> [TASK BRIEF]: Out of the lines below, please list those that hold the string "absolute".

★ ★ ★ ★ ★

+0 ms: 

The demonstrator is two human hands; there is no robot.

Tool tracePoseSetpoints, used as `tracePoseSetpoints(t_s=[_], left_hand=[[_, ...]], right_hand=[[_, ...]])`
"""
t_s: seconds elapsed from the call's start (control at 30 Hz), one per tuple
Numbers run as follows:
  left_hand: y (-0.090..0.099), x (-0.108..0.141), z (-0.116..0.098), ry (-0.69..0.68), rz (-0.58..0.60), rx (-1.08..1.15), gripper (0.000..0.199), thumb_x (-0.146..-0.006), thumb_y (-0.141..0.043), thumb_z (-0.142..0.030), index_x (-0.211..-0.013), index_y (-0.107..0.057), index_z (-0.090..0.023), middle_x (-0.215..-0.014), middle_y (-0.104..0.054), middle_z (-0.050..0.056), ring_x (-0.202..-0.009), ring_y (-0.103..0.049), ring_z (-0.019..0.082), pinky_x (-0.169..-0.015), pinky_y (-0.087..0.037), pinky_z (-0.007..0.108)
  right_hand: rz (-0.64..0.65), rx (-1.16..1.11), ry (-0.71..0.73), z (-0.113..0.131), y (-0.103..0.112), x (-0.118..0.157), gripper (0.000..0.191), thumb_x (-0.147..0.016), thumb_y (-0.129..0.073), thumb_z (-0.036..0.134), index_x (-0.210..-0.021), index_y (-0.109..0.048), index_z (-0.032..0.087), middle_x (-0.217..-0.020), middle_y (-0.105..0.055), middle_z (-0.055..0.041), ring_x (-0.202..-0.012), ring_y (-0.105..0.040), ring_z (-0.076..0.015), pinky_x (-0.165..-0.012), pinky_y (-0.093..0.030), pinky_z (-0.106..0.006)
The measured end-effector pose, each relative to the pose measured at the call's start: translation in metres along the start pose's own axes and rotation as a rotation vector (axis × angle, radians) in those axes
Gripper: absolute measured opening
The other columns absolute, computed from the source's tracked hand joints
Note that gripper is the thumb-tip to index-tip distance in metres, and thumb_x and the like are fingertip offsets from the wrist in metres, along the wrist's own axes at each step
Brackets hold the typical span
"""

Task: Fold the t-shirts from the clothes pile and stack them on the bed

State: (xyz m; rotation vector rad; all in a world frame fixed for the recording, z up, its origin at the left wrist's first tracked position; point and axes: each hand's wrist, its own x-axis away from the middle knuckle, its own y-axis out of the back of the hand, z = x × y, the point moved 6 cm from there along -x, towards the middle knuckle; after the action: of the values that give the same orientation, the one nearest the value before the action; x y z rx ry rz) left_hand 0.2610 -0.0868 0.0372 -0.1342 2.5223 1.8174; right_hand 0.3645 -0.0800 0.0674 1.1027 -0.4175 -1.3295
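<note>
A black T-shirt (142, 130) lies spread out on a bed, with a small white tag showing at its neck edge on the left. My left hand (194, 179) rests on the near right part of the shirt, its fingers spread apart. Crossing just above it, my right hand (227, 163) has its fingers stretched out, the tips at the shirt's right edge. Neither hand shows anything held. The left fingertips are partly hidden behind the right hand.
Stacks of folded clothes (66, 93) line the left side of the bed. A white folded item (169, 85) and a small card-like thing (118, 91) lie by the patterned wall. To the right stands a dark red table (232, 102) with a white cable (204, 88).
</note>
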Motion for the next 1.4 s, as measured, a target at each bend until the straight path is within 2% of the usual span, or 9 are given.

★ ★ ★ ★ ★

> [ANSWER TO THIS EXERCISE]:
Gripper: absolute measured opening
The other columns absolute, computed from the source's tracked hand joints

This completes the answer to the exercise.